Genç adam, onun sinir krizinin eşiğine geldiğini fark etmesiyle birlikte kollarını da bacaklarını da geriye çekip kadını serbest bıraktı. Anında da Kıymet'in tokatlarının saldırısına uğradı. "Çık dışarı. Çık. Git. Def ol git."

Bulut, anında ayağa fırladı. Onu çoğu kez sinirli halde görmüştü, ancak ilk defa böylesine gözü dönmüş bir halde görüyordu. Ve elbette yine haklıydı. "Kıymet-" diyecek oldu fakat anında Kıymet tarafından susturuldu.

"Sakın!" İşaret parmağı havaya kalktı. "Sakın tek kelime dahi etme!" Bulut'un omzuna sert bir darbe daha attı.

Genç adamın boğazına dizilmiş, ağzından çıkmak için çırpınan kelimeler tekrar tekrar yutkunuşuyla midesine indi. Bir müddet birbirilerine bakmaya devam ettiler. Sonunda Bulut, onu yalnız bırakmaya karar verdi. Ciğerlerine yetmeyen bir nefes alışın ardından önce odayı, ardından da daireyi hızla terk etti. Koşar adımlarla merdivenleri inip kendi dairesine girdi. Ve dairenin girişinde bir süre amaçsızca durdu. Mahvettiği bir çuval incir için elleri iki yanında havalanıp başını arasına alıp patlatmak ister gibi öfkeyle sıkıştırdı. Elbette öfkesi Kıymet'e yönelik değildi.
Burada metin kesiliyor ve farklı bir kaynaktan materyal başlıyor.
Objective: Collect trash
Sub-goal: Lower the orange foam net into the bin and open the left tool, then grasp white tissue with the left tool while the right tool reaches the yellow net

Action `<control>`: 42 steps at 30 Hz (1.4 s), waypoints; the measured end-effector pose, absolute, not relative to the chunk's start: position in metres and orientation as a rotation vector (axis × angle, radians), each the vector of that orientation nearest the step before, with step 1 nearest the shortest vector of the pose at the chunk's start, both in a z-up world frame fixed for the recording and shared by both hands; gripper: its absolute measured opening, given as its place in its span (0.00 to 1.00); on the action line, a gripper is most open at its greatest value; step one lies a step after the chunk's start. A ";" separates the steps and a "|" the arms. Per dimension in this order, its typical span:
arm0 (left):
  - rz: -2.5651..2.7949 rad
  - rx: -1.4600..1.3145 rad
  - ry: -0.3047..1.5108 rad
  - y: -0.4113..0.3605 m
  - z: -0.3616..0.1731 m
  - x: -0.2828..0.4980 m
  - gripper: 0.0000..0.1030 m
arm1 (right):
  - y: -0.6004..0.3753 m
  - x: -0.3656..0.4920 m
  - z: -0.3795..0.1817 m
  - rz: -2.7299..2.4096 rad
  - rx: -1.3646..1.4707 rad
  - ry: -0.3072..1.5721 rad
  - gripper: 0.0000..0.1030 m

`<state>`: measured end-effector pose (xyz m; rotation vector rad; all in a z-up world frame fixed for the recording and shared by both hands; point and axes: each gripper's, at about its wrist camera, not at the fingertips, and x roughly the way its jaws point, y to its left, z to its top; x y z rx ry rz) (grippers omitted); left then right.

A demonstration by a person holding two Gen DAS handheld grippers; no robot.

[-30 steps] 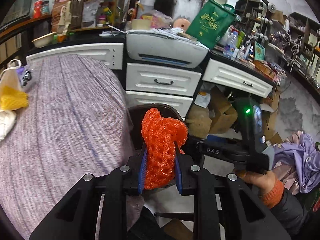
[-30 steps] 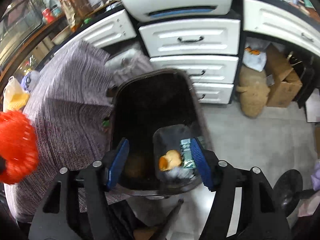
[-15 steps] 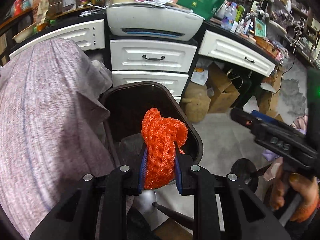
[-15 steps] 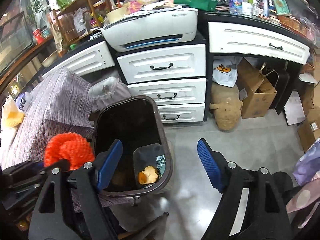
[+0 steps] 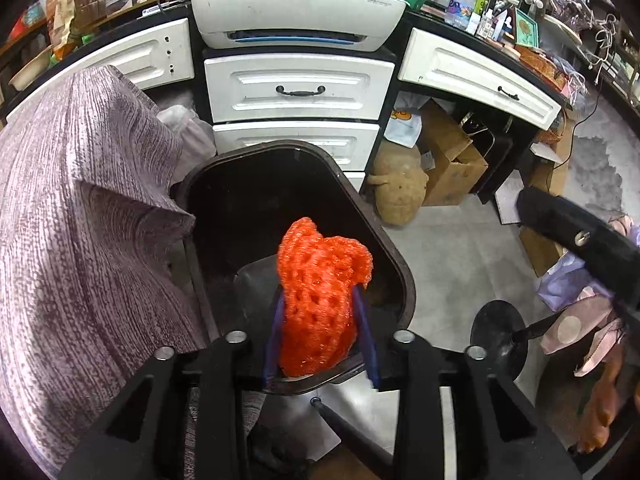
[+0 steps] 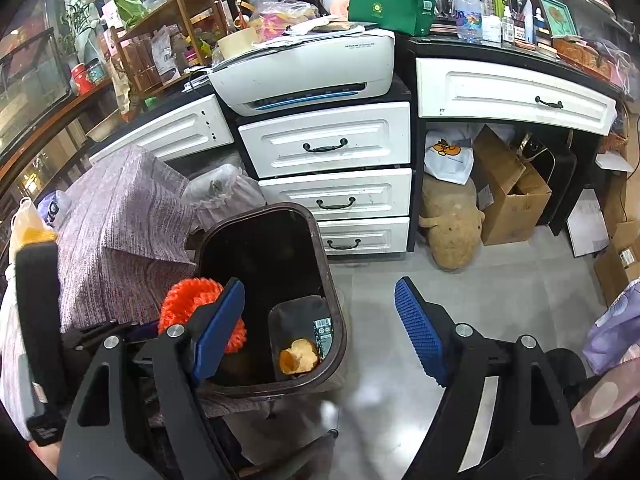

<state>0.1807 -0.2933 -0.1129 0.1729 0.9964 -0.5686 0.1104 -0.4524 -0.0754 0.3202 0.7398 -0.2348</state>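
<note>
- Orange foam net (image 5: pixel 320 300) sits low in the middle of the left wrist view, squeezed between the two blue pads of the left claw (image 5: pixel 320 334).
- The net hangs right over the open mouth of the dark trash bin (image 5: pixel 400 264) (it is above the bin, not lying inside it).
- In the right wrist view the bin (image 6: pixel 336 312) is at the lower middle, with an orange scrap (image 6: pixel 298 356) and a small green packet (image 6: pixel 324 338) in a little inner box.
- The right claw (image 6: pixel 320 328) is spread wide apart and holds nothing.
- A purple cloth (image 5: pixel 80 208) covers the left side, touching the bin's rim.
- White drawers (image 6: pixel 324 144) and a white printer (image 6: pixel 304 68) fill the upper middle.
</note>
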 end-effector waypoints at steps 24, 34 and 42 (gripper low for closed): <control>-0.632 0.144 0.834 -0.285 -0.075 0.145 0.94 | -0.468 0.105 -0.073 -0.279 0.355 0.731 0.83; -0.594 0.081 0.743 -0.240 -0.036 0.124 0.94 | -0.449 0.117 -0.059 -0.205 0.344 0.728 0.85; -0.497 0.092 0.698 -0.188 -0.013 0.129 0.95 | -0.387 0.149 -0.038 -0.015 0.270 0.734 0.85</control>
Kendi aptallığına kızıyordu o. Ne bekliyordu ki? 'Ah, öyle mi?' diyerek boynuna atlamasını mı? Bunu beklemese de Kıymet, hesap sorardı. Sorması gerekiyordu. Onu tanıyordu ve eğer Bulut'a çemkirmeyecekse kendisini tamamen benliğinden atmış, bir daha da geriye almayacak demekti. Gözleri batmaya başlamışken, onu tekrar nasıl kendisiyle olmaya, en azından yanında durmaya katlanmaya ikna edeceğini bilemeyişinin sancısını çekiyordu. Peşini bırakacak değildi. Buna dayanamazdı. Ama nasıl bir yol izleyeceğini bilmiyordu.
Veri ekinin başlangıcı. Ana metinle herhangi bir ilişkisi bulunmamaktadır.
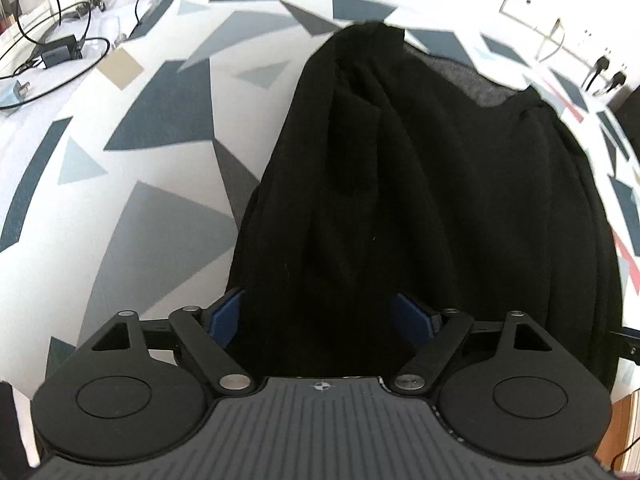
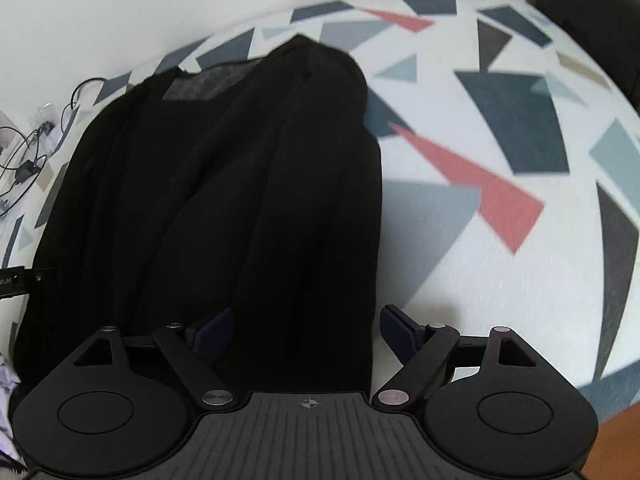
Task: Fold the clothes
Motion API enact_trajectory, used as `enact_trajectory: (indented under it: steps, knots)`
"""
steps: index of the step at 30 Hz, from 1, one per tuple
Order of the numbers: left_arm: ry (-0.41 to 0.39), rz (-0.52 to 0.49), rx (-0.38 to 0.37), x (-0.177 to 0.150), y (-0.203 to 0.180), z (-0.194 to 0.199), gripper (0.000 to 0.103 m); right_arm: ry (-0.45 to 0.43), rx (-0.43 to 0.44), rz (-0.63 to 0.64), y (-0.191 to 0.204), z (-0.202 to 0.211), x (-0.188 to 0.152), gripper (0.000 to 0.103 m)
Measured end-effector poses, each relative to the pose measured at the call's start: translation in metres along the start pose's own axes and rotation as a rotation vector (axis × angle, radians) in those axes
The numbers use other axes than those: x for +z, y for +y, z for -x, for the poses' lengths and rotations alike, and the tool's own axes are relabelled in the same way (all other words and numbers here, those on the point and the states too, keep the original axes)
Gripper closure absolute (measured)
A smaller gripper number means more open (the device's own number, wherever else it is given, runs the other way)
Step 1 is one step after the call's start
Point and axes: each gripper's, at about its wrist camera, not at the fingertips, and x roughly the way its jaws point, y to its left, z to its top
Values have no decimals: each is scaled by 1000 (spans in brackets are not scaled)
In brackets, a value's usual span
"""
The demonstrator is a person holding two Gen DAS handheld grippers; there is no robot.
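A black garment (image 1: 400, 180) lies on the patterned tablecloth (image 1: 140, 160), folded lengthwise into a long strip, with the grey inside of its collar (image 1: 468, 80) at the far end. My left gripper (image 1: 320, 312) is open over the near end. Its left finger is at the strip's left edge and its right finger is above the cloth. In the right wrist view the same garment (image 2: 224, 180) fills the left half. My right gripper (image 2: 308, 326) is open there, left finger over the cloth and right finger just past its right edge. Neither gripper's pads press on the fabric.
Cables and a small black charger (image 1: 60, 52) lie at the table's far left. Wall sockets with plugs (image 1: 600, 68) sit behind the far right. A dark object (image 2: 592, 8) stands at the far right corner. Some pale fabric (image 2: 6, 380) shows at the near left edge.
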Motion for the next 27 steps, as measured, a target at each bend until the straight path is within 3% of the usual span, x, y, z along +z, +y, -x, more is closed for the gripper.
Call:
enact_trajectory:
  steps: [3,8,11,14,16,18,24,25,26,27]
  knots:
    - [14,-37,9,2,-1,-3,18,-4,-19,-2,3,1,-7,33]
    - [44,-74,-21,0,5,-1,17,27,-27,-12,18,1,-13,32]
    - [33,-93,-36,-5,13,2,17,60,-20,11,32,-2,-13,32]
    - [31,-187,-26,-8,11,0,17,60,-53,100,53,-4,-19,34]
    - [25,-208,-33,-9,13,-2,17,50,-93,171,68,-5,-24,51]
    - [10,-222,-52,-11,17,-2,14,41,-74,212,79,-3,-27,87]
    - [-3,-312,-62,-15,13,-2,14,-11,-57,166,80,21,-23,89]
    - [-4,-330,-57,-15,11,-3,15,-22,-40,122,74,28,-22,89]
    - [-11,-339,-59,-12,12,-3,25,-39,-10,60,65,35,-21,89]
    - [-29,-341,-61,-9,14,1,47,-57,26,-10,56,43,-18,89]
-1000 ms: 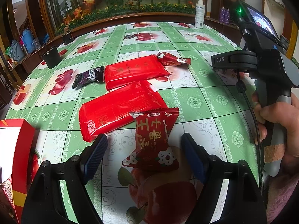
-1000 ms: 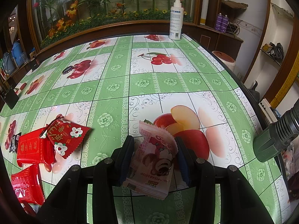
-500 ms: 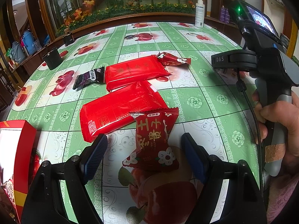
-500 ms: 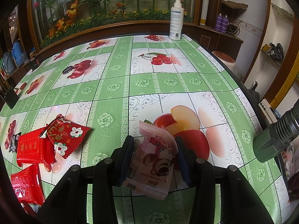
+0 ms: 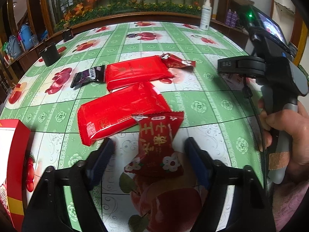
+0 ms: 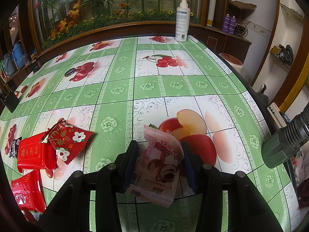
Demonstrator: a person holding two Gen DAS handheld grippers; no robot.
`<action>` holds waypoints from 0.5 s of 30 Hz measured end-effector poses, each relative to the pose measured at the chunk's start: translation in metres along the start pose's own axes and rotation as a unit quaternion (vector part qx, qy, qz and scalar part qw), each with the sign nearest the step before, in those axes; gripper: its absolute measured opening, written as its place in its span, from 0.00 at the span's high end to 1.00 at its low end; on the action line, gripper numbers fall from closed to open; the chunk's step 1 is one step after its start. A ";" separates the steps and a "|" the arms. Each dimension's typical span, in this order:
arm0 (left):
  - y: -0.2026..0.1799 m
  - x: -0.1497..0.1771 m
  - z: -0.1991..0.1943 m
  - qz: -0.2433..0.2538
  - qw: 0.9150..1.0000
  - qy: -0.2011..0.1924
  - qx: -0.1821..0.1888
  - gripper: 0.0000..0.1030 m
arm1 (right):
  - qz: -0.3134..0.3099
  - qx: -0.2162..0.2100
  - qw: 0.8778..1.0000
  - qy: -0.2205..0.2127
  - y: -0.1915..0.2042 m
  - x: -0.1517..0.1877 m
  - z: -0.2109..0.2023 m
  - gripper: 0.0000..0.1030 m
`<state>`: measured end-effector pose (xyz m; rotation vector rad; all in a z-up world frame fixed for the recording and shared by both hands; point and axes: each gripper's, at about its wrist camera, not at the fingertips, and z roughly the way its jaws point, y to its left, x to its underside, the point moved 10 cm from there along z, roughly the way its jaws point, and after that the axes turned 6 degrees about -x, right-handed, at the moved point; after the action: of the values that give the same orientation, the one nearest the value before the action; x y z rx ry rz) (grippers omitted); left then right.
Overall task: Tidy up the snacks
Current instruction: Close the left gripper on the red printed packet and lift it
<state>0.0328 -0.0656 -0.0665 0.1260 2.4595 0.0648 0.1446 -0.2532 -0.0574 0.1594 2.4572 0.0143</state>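
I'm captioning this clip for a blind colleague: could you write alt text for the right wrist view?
The right tool grips a pink bear-print snack packet just above a green, fruit-patterned tablecloth. To its left lie a red flower-print snack packet and flat red foil packs; a white spray bottle stands at the table's far edge.

Surface [image 6: 119,89]: green-and-white checks, red fruit prints. Flat packets [image 5: 123,114]: plain red. Small pouch [image 5: 157,145]: red, white flowers. Held wrapper [image 6: 160,162]: pink, brown bear. Dark wrapper [image 5: 87,76]: purple-black.
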 end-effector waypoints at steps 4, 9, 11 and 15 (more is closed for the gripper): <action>-0.002 -0.001 -0.002 0.000 1.000 -0.005 0.008 0.50 | 0.000 0.000 1.000 0.000 0.000 0.000 0.000 0.54; 0.002 -0.003 -0.003 -0.007 1.000 -0.009 0.013 0.67 | 0.001 -0.001 1.000 0.001 0.000 0.000 0.000 0.54; 0.002 -0.003 -0.003 -0.004 1.000 -0.009 0.012 0.68 | 0.002 -0.003 1.000 0.002 0.000 0.000 0.000 0.57; 0.006 -0.001 -0.005 -0.005 1.000 -0.010 0.006 0.68 | 0.003 -0.005 1.000 0.002 0.000 -0.001 0.000 0.59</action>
<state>0.0312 -0.0597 -0.0616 0.1186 2.4402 0.0450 0.1453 -0.2529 -0.0572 0.1616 2.4610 0.0287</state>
Yukarıdan bir kapının gürültüyle çarpılışının sesi geldi. Hemen ardından da merdivenlerden sertçe inen ayak sesleri binanın içinde yankılanırken Bulut'un kulaklarına çarptı. Gözleri aniden kapanıp açılırken dudaklarında hafif bir gülümseme belirdi. Kadını, hesap sormaya geliyordu. Bunun düşüncesiyle kalbinin atışı öylesine bir artışa geçti ki, kaburgalarını yarıp geçmek, nefesini kesmek ister gibiydi. Onun kapıyı çalmasını beklemeden kapıyı sonuna kadar açtı. Kıymet, bir alev topu gibi üzerine geliyordu. Ve Bulut yanmaya tamamen hazırdı.
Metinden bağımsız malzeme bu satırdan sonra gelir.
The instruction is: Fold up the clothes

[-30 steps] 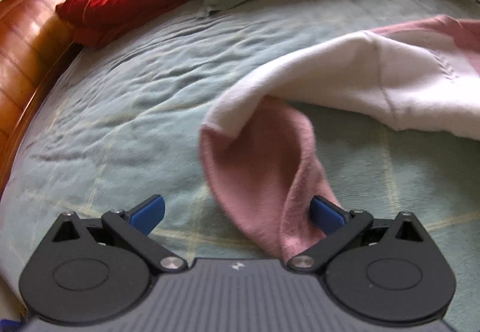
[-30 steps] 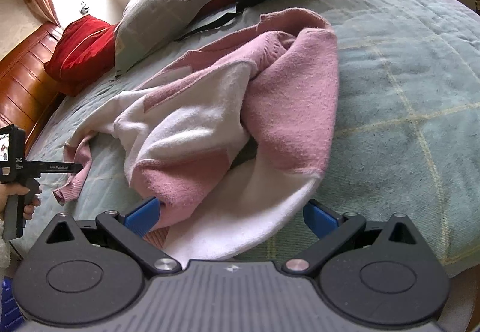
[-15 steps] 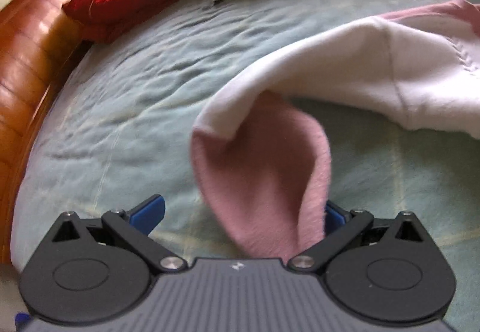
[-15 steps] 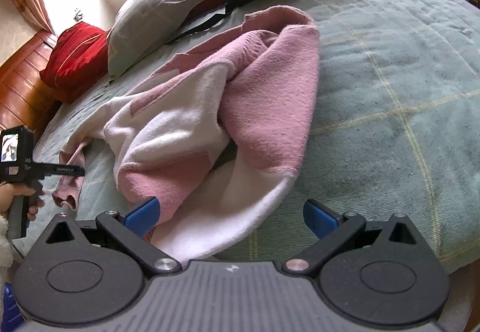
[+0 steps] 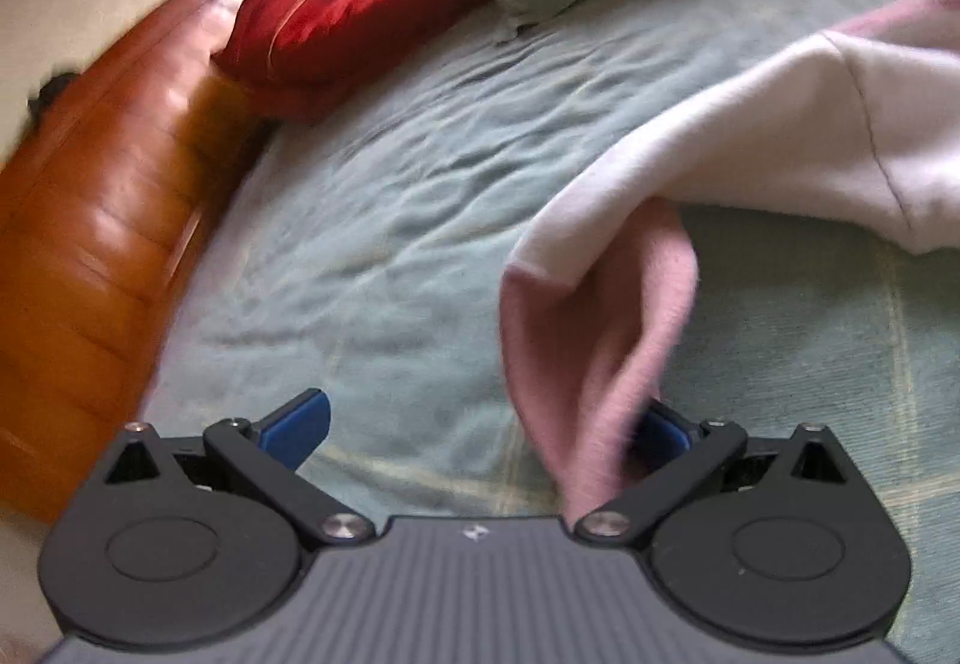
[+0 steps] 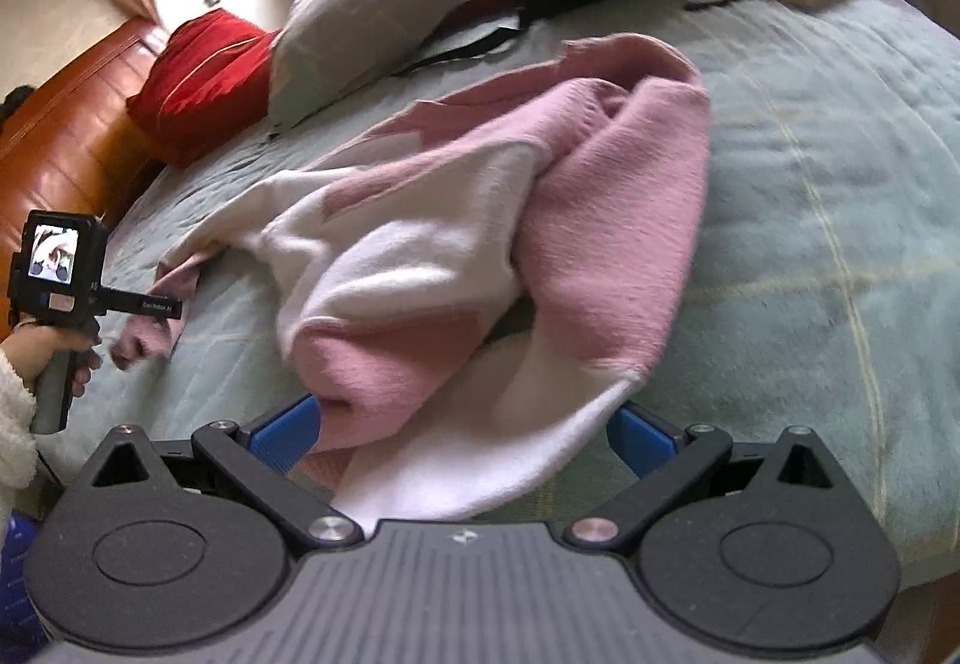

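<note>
Hovering low over the bed [image 5: 420,220], both grippers' jaws gape around the sweater [image 6: 480,256].

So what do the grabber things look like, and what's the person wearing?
Both grippers, the left gripper and the right gripper, have black bodies with round discs, ribbed grey tops, silver screws and blue fingertips. The person's sleeve is fluffy and white.

Left gripper [image 5: 480,433]: jaws spread wide, 2 blue pads [image 5: 297,418] apart. Right gripper [image 6: 465,439]: jaws likewise spread wide. Left hand [image 6: 57,340] is seen wrapped around its gripper's handle, a white fleecy sleeve [image 6: 13,412] at the wrist.
</note>
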A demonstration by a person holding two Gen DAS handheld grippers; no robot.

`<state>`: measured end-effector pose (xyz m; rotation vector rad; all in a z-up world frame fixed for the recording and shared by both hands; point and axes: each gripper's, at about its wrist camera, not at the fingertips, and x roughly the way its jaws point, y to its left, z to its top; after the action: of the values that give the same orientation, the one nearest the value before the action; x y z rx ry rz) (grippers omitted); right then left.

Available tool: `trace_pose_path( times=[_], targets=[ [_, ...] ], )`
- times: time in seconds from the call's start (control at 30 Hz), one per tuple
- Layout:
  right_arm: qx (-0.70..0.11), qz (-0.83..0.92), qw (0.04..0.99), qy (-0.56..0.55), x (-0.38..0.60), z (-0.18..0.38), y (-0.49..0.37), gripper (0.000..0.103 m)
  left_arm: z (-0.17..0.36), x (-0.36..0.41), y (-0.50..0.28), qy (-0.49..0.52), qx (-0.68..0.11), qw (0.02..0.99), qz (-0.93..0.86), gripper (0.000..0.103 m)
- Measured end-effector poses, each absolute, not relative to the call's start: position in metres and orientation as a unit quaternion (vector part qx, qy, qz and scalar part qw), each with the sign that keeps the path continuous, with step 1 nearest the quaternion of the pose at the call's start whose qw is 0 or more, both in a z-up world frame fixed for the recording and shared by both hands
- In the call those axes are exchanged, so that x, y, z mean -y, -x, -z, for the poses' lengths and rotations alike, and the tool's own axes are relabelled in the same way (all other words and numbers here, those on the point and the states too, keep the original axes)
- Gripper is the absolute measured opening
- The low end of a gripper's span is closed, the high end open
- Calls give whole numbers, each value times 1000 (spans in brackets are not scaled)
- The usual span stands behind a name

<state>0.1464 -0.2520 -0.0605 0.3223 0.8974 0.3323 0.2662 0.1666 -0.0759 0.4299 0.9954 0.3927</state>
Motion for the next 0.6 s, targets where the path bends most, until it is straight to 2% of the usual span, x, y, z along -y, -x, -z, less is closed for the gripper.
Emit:
trace_pose_path(
  times=[0.1,0.2,0.6],
  targets=[
    [-429,-163,874,-159,248,60,-147,103,84,-166,-267,-175,-493,840,-146,102],
    [-431,-159,875,-157,248,60,-145,103,92,-164,-271,-204,-476,837,-175,103],
    [-437,-149,873,-157,249,64,-148,103,74,-234,-255,-189,-435,834,-281,103]
  ],
)
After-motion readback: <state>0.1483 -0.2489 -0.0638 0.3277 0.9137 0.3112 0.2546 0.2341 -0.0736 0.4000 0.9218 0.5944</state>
"Ne demek benim değildi?" Genç adamın tam önünde, eşikte durdu ve elleriyle göğsünü ittirdi. "Ne demek, bu?" Bulut'u tekrar ittirdiğinde öylesine bir güç sarf etmişti ki, genç adam iki adım geriye sendeledi. Göğsündeki yara ise cayır cayır yanmaya başladı. "Ben, senin olmayan bir çocuk için mi bunca sene acı çektim?" Elleri iki yana açılmış, hayretle genç adamın yüzüne bakıyordu. "Yalan söylüyorsun."